Mercury Musical Developments
- Abbreviation: MMD
- Formation: 1992
- Legal status: Registered charity
- Headquarters: London
- Location: 3rd Floor, 2 Grosvenor Gardens, London SW1W 0DH;
- Region served: United Kingdom
- Members: 560
- Executive Director: Emily Gray
- Website: mercurymusicals.com

= Mercury Musical Developments =

Mercury Musical Developments (MMD) is the UK's largest membership organisation dedicated to developing new musical theatre writing, based in the United Kingdom dedicated to developing new writing in musical theatre. Founded in 1992 as the Mercury Workshop, it took on its present name when it merged in 1999 with the New Musicals Alliance. It now has over 560 members.

MMD is based in Grosvenor Gardens, near Victoria Station, and was previously based at the Ambassadors Theatre in London's West End. Its Executive Director is Emily Gray, who succeeded Victoria Saxton, who succeeded Neil Marcus, previously Artistic Director at the Jermyn Street Theatre, in 2015. Neil Marcus succeeded Georgina Bexon in 2009.

A registered charity, it receives funding from Arts Council England. MMD also work in consortium with Musical Theatre Network (MTN), a membership organisation who works to bring people and resources together to improve infrastructure and opportunities for new musical theatre in the UK, strengthen and diversify the new musical sector and the art form, and is a national network of venues, producers, directors, colleges and universities, organisations and individuals. Together, MMD and MTN produce BEAM, the UK's largest and only showcase of new musical theatre, curated via pitching days across England, Scotland and Wales, bringing together presentations of new musicals in development and providing networking opportunities and discussions for anyone with an interest in new musical theatre, or who is in a position to help develop and stage new British musicals.

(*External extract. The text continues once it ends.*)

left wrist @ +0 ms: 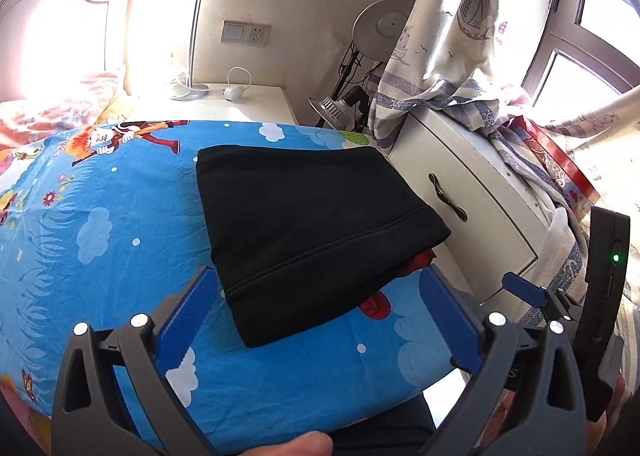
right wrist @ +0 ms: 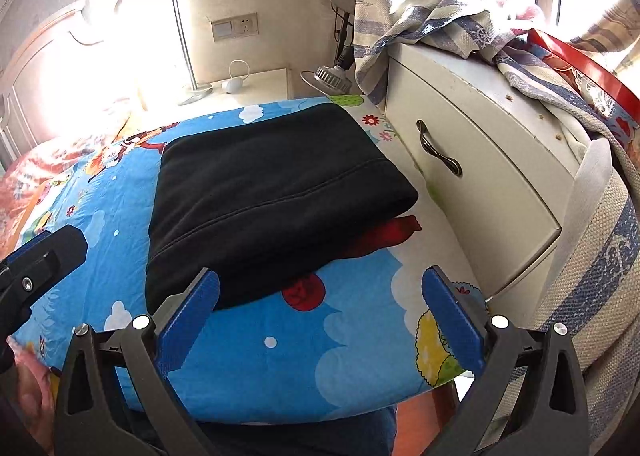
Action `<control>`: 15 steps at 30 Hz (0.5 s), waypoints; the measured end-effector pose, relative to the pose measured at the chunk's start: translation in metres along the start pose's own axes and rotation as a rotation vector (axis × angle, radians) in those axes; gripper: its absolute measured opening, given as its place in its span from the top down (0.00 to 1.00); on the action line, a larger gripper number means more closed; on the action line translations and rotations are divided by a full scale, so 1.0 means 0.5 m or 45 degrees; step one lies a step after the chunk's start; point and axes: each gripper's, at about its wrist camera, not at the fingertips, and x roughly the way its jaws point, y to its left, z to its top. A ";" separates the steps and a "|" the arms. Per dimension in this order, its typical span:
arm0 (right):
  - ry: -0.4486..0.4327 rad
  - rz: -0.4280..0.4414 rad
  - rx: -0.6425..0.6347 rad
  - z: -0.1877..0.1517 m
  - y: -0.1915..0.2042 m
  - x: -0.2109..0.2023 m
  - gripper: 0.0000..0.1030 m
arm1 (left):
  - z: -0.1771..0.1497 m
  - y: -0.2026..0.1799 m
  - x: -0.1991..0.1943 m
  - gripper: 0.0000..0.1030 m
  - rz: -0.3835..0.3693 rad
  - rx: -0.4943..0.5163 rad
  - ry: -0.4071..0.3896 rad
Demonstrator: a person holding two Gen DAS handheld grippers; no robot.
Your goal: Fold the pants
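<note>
The black pants [left wrist: 308, 232] lie folded into a thick rectangle on the blue cartoon bedsheet [left wrist: 100, 240], a red lining peeking out at the near right corner [left wrist: 420, 258]. My left gripper [left wrist: 320, 288] is open and empty, hovering just above the pants' near edge. In the right wrist view the same folded pants [right wrist: 272, 196] lie ahead, with the red lining [right wrist: 396, 230] showing. My right gripper [right wrist: 320, 288] is open and empty, close to the near edge of the pants. Part of the left gripper shows in the right wrist view at the left [right wrist: 40, 264].
A white bedside cabinet with a drawer handle [left wrist: 448, 196] stands against the bed's right side, draped with a striped curtain [left wrist: 452, 56]. A second nightstand [left wrist: 224, 100] with a lamp base stands beyond the bed. A red box [right wrist: 580, 68] sits on the cabinet.
</note>
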 end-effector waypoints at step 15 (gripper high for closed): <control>-0.013 0.029 0.025 0.000 -0.015 -0.001 0.05 | -0.003 -0.021 0.019 0.02 0.061 0.036 0.044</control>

MMD also work with founding members George Stiles and Anthony Drewe to deliver the Stiles and Drewe Best New Song Prize competition annually, and the Stiles and Drewe MTI Mentorship Award every two years.

==History==
In 1990 composer and lyricist Stephen Sondheim took the Cameron Mackintosh chair in musical theatre at the University of Oxford, and in this capacity ran workshops with promising writers of musicals, including George Stiles, Anthony Drewe, Andrew Peggie, Paul James, and Stephen Keeling. These writers jointly set up the Mercury Workshop in 1992, which eventually merged with the New Musicals Alliance to become Mercury Musical Developments.